■ **What the task requires**:
Below are entries; output exactly the lines from the one with "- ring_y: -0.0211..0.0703" to the one with "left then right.", both included, and nothing else.

□ □ □ □ □ □ □

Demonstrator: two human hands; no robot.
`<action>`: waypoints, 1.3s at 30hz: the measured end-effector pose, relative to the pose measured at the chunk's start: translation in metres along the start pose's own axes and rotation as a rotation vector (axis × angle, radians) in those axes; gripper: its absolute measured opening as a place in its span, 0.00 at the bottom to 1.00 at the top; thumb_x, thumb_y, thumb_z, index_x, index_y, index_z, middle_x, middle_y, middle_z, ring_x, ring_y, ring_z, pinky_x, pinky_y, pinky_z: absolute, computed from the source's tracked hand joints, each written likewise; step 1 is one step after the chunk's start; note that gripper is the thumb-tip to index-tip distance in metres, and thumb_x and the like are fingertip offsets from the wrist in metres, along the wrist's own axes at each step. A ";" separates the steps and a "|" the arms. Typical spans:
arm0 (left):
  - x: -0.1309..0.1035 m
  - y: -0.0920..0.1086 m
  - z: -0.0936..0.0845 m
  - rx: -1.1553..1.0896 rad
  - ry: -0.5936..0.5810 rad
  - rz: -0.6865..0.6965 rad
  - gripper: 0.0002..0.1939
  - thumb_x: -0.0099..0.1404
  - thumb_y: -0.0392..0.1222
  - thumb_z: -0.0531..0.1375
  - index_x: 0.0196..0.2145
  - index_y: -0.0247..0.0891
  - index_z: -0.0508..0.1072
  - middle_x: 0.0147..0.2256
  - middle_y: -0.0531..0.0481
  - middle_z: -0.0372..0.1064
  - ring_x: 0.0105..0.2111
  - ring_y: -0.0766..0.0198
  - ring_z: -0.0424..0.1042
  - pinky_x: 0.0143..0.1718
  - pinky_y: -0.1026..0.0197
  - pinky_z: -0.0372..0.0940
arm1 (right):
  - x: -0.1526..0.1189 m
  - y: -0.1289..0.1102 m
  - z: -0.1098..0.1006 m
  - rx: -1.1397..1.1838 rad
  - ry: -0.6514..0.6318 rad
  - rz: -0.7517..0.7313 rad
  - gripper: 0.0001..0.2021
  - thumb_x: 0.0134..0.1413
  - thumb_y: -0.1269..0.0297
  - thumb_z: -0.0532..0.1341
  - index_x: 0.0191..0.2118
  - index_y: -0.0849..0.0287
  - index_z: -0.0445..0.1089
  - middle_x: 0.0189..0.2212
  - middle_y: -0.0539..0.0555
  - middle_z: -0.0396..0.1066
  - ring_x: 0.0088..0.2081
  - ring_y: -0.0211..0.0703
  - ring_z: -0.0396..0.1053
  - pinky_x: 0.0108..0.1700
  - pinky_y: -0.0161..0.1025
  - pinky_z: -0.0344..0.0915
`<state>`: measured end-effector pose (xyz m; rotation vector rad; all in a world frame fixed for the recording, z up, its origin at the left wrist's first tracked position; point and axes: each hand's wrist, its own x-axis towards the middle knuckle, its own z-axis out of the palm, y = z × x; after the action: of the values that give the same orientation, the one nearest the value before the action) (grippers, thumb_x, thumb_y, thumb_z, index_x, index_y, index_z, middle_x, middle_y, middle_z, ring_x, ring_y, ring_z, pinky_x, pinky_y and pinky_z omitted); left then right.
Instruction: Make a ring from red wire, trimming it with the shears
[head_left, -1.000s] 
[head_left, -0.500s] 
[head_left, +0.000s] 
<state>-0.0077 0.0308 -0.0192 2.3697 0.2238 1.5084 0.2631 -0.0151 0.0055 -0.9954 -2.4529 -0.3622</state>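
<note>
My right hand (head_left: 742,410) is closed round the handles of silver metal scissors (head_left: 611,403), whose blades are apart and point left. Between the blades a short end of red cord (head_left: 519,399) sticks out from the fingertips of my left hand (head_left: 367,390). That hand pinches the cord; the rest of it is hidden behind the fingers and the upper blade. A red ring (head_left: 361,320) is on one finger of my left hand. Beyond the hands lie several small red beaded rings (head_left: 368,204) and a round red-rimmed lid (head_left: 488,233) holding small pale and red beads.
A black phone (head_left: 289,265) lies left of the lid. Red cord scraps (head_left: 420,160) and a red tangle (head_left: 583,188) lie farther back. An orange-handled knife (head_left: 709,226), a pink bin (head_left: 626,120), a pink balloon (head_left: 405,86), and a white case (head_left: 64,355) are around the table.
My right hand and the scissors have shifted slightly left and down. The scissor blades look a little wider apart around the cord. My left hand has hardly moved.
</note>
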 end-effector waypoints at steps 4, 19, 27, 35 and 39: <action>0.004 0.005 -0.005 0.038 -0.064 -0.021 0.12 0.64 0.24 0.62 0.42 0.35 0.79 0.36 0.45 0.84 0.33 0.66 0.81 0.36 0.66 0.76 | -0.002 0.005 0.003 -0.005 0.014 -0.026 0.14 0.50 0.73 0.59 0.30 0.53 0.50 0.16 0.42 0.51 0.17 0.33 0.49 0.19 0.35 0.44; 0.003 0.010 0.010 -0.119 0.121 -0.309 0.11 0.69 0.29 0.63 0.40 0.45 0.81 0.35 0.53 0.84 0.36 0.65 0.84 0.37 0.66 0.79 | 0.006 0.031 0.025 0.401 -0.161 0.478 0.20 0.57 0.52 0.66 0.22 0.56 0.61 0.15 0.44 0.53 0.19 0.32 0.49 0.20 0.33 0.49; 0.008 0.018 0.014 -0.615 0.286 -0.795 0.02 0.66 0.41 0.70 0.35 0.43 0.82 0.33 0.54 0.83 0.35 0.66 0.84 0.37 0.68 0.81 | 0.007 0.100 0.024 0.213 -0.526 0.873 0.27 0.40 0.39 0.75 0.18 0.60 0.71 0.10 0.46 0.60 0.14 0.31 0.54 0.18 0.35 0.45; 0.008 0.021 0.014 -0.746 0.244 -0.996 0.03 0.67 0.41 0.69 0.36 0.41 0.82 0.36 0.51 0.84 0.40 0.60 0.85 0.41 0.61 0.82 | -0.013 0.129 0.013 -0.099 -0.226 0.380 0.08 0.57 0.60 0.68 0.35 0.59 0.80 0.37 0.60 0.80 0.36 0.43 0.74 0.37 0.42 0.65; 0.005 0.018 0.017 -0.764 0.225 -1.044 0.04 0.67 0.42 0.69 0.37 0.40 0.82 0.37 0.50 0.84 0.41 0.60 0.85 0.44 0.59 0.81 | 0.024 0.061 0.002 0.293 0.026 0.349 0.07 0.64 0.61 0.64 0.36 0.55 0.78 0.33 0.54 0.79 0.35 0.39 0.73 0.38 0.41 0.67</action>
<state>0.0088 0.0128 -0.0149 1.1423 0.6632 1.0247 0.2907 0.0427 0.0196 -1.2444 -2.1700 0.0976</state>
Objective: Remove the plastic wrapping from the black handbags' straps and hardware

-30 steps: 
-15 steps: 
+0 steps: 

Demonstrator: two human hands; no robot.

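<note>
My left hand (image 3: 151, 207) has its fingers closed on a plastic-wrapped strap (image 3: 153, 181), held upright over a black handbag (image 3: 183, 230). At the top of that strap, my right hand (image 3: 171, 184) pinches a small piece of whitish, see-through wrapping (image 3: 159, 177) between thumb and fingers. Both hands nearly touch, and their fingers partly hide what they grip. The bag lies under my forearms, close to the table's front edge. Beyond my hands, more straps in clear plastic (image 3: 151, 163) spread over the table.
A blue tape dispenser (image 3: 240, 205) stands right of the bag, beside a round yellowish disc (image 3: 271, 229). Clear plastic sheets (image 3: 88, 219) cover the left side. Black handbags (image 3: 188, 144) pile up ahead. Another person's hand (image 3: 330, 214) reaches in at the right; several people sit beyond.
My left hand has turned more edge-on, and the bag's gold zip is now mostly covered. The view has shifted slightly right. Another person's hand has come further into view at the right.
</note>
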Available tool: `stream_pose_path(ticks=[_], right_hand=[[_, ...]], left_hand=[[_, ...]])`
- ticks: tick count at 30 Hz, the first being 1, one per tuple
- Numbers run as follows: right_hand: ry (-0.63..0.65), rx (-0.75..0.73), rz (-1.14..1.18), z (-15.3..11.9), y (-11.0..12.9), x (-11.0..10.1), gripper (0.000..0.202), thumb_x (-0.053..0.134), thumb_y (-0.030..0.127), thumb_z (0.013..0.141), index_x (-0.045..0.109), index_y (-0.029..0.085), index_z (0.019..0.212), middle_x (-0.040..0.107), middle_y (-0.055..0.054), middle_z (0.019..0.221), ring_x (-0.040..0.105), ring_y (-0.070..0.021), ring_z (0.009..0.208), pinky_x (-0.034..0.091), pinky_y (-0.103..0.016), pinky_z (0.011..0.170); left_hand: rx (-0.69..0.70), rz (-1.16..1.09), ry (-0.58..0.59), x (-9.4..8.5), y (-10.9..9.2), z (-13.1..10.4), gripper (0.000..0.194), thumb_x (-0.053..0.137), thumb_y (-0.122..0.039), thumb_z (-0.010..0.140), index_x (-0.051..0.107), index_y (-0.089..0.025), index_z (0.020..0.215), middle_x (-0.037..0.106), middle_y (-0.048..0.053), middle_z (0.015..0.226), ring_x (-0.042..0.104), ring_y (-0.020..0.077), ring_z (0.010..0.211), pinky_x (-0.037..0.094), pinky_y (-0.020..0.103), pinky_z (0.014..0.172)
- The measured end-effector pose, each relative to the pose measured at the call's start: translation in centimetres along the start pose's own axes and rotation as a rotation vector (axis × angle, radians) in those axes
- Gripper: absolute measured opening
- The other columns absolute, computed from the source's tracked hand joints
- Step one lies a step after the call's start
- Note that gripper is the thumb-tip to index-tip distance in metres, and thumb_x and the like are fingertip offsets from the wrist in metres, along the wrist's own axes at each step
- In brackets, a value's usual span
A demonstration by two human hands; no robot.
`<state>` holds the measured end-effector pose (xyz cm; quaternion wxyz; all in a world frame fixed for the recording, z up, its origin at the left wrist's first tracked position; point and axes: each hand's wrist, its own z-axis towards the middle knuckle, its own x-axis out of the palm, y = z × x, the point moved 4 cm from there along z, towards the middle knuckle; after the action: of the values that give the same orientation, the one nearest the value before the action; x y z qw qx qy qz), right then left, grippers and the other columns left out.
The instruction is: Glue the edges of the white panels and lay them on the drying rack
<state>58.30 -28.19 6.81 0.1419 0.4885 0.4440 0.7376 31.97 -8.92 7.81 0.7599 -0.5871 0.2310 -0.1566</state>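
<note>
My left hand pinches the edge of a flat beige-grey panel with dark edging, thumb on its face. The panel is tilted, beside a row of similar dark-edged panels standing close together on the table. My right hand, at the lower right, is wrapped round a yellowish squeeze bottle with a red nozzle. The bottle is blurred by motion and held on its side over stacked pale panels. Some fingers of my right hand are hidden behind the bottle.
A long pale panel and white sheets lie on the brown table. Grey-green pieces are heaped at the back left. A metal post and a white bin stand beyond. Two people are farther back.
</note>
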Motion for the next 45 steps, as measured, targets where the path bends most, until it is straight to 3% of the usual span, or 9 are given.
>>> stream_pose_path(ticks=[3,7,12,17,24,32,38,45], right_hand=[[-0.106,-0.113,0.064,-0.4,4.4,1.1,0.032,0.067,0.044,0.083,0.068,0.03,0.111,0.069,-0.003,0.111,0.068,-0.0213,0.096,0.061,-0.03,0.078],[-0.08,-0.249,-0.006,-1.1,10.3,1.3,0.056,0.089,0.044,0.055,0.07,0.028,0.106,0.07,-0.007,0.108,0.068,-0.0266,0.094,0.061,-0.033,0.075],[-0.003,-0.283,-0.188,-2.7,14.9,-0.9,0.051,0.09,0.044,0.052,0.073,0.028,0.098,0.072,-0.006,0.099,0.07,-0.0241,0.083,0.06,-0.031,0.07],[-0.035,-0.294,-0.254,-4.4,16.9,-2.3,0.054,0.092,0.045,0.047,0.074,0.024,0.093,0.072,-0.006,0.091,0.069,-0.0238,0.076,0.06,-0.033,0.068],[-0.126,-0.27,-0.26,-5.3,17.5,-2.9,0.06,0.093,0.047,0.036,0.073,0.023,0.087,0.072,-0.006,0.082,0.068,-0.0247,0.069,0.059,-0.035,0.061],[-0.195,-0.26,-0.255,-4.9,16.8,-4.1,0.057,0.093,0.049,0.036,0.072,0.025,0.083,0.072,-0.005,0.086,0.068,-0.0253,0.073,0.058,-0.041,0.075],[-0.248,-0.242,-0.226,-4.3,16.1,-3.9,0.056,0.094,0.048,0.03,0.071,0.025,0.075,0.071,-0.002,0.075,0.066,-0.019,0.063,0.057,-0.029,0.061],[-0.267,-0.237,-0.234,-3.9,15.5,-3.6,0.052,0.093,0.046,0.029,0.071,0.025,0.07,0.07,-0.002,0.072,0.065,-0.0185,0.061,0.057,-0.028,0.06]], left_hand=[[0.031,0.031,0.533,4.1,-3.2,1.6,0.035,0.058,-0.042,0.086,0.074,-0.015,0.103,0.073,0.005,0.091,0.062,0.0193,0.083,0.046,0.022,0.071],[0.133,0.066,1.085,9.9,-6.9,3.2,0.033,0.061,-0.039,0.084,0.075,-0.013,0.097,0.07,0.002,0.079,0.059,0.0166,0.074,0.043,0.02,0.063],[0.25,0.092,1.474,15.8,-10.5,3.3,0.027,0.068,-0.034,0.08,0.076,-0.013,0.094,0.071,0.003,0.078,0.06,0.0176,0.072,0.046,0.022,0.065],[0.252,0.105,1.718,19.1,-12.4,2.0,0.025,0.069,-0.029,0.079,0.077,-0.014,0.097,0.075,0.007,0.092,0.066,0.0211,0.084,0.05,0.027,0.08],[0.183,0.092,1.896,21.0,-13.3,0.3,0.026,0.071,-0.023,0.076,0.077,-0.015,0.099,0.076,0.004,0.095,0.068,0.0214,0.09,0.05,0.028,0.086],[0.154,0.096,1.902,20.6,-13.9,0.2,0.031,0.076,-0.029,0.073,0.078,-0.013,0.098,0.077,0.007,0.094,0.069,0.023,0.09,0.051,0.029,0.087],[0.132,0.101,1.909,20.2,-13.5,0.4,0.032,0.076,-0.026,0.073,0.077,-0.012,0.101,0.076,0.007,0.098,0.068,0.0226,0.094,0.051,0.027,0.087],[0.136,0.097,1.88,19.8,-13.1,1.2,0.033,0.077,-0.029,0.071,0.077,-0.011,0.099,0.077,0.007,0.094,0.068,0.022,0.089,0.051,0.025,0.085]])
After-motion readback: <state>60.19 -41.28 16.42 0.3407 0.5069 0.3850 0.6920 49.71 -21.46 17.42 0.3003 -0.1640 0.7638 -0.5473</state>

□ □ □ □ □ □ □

■ **Solved exercise**:
  - ring_y: -0.0211..0.0703
  - ring_z: -0.0396..0.1053
  - pinky_x: 0.0108..0.1700
  - pinky_y: -0.0161..0.1025
  - pinky_z: -0.0344..0.0915
`<state>`: measured end-effector pose (xyz m; rotation vector rad; all in a world frame fixed for the recording, z up, its origin at the left wrist's first tracked position; point and axes: each hand's wrist, its own x-axis towards the middle knuckle, its own z-axis out of the palm, y = z × x; after the action: of the values that give the same orientation, the one nearest the value before the action) (grippers, thumb_x, thumb_y, thumb_z, index_x, index_y, index_z, middle_x, middle_y, middle_z, ring_x, ring_y, ring_z, pinky_x, pinky_y and pinky_z omitted); left then right.

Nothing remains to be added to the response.